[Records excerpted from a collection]
————
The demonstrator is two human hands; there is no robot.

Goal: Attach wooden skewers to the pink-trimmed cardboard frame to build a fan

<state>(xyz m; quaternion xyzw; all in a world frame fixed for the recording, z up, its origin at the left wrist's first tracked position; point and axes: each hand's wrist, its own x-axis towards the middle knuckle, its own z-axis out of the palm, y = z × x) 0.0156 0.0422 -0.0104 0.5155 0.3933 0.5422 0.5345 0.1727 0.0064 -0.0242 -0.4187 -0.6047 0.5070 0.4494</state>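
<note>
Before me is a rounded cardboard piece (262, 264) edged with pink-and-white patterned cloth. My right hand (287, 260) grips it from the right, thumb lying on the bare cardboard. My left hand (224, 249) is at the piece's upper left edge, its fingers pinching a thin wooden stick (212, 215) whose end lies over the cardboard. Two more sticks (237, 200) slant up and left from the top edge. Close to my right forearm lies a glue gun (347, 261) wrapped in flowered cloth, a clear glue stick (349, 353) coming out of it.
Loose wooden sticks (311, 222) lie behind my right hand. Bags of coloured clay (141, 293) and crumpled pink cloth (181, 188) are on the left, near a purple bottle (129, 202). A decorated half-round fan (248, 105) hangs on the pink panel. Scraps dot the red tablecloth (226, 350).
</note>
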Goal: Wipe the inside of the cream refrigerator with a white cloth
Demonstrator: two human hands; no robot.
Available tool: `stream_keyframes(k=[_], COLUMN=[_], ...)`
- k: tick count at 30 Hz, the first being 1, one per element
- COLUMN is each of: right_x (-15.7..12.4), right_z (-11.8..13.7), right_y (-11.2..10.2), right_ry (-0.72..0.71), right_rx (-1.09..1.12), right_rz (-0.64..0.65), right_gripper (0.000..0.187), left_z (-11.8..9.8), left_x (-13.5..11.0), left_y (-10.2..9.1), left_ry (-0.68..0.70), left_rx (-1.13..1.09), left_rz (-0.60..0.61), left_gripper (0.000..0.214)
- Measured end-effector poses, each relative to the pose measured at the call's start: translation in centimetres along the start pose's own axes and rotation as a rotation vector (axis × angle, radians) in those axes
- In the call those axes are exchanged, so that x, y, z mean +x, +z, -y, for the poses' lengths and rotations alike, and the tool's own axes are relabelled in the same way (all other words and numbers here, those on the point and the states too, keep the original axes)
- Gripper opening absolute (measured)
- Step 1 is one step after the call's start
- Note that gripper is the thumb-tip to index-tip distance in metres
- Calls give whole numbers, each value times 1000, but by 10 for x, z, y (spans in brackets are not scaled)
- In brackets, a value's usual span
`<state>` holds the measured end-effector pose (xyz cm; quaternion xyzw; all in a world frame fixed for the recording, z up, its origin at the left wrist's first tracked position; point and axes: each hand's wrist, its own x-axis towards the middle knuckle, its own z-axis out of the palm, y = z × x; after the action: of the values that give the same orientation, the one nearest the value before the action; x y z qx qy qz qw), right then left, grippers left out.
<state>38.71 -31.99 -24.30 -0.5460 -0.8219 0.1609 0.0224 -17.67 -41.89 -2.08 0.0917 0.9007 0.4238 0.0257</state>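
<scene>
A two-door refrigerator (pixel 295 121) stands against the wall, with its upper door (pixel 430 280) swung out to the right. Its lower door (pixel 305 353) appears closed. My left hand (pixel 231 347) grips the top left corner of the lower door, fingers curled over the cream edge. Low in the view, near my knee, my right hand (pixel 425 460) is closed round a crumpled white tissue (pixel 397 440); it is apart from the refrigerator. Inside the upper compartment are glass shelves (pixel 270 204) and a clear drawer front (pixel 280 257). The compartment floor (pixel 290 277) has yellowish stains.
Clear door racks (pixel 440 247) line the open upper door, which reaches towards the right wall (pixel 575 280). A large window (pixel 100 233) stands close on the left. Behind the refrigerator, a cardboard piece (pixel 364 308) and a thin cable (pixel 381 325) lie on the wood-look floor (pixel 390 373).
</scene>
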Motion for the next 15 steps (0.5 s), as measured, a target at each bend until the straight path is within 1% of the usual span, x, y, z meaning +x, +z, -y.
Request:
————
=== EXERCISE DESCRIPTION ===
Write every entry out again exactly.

=== RESULT ===
The demonstrator is two human hands; there is no robot.

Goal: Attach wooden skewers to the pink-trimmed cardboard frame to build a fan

<state>(xyz m; quaternion xyzw; all in a world frame fixed for the recording, z up, its origin at the left wrist's first tracked position; point and axes: each hand's wrist, its own x-axis towards the middle knuckle, its own z-axis out of the palm, y = z × x) 0.0156 0.0422 -0.0104 0.5155 0.3933 0.5422 0.5345 0.1727 0.0064 -0.0242 -0.4187 -0.6047 0.5070 0.4494</state>
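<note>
Before me is a rounded cardboard piece (262, 264) edged with pink-and-white patterned cloth. My right hand (287, 260) grips it from the right, thumb lying on the bare cardboard. My left hand (224, 249) is at the piece's upper left edge, its fingers pinching a thin wooden stick (212, 215) whose end lies over the cardboard. Two more sticks (237, 200) slant up and left from the top edge. Close to my right forearm lies a glue gun (347, 261) wrapped in flowered cloth, a clear glue stick (349, 353) coming out of it.
Loose wooden sticks (311, 222) lie behind my right hand. Bags of coloured clay (141, 293) and crumpled pink cloth (181, 188) are on the left, near a purple bottle (129, 202). A decorated half-round fan (248, 105) hangs on the pink panel. Scraps dot the red tablecloth (226, 350).
</note>
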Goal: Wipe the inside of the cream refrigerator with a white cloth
Demonstrator: two human hands; no robot.
Available tool: `stream_keyframes(k=[_], COLUMN=[_], ...)`
- k: tick count at 30 Hz, the first being 1, one per element
- COLUMN is each of: right_x (-15.7..12.4), right_z (-11.8..13.7), right_y (-11.2..10.2), right_ry (-0.72..0.71), right_rx (-1.09..1.12), right_rz (-0.64..0.65), right_gripper (0.000..0.187), left_z (-11.8..9.8), left_x (-13.5..11.0), left_y (-10.2..9.1), left_ry (-0.68..0.70), left_rx (-1.13..1.09), left_rz (-0.60..0.61), left_gripper (0.000..0.214)
- Measured end-effector poses, each relative to the pose measured at the call's start: translation in centimetres along the start pose's own axes and rotation as a rotation vector (axis × angle, radians) in those axes
- In the call those axes are exchanged, so that x, y, z mean +x, +z, -y, for the poses' lengths and rotations alike, and the tool's own axes are relabelled in the same way (all other words and numbers here, those on the point and the states too, keep the original axes)
- Gripper opening absolute (measured)
- Step 1 is one step after the call's start
- Note that gripper is the thumb-tip to index-tip distance in metres
- Calls give whole numbers, each value times 1000, but by 10 for x, z, y (spans in brackets are not scaled)
- In brackets, a value's usual span
`<state>` holds the measured end-effector pose (xyz cm; quaternion xyzw; all in a world frame fixed for the recording, z up, its origin at the left wrist's first tracked position; point and axes: each hand's wrist, its own x-axis towards the middle knuckle, its own z-axis out of the palm, y = z × x; after the action: of the values that give the same orientation, the one nearest the value before the action; x y z qx qy qz qw), right then left, grippers left out.
<state>38.71 -31.99 -24.30 -0.5460 -0.8219 0.1609 0.0224 -17.67 -41.89 -2.08 0.0917 0.9007 0.4238 0.0257</state>
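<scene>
A two-door refrigerator (pixel 295 121) stands against the wall, with its upper door (pixel 430 280) swung out to the right. Its lower door (pixel 305 353) appears closed. My left hand (pixel 231 347) grips the top left corner of the lower door, fingers curled over the cream edge. Low in the view, near my knee, my right hand (pixel 425 460) is closed round a crumpled white tissue (pixel 397 440); it is apart from the refrigerator. Inside the upper compartment are glass shelves (pixel 270 204) and a clear drawer front (pixel 280 257). The compartment floor (pixel 290 277) has yellowish stains.
Clear door racks (pixel 440 247) line the open upper door, which reaches towards the right wall (pixel 575 280). A large window (pixel 100 233) stands close on the left. Behind the refrigerator, a cardboard piece (pixel 364 308) and a thin cable (pixel 381 325) lie on the wood-look floor (pixel 390 373).
</scene>
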Motion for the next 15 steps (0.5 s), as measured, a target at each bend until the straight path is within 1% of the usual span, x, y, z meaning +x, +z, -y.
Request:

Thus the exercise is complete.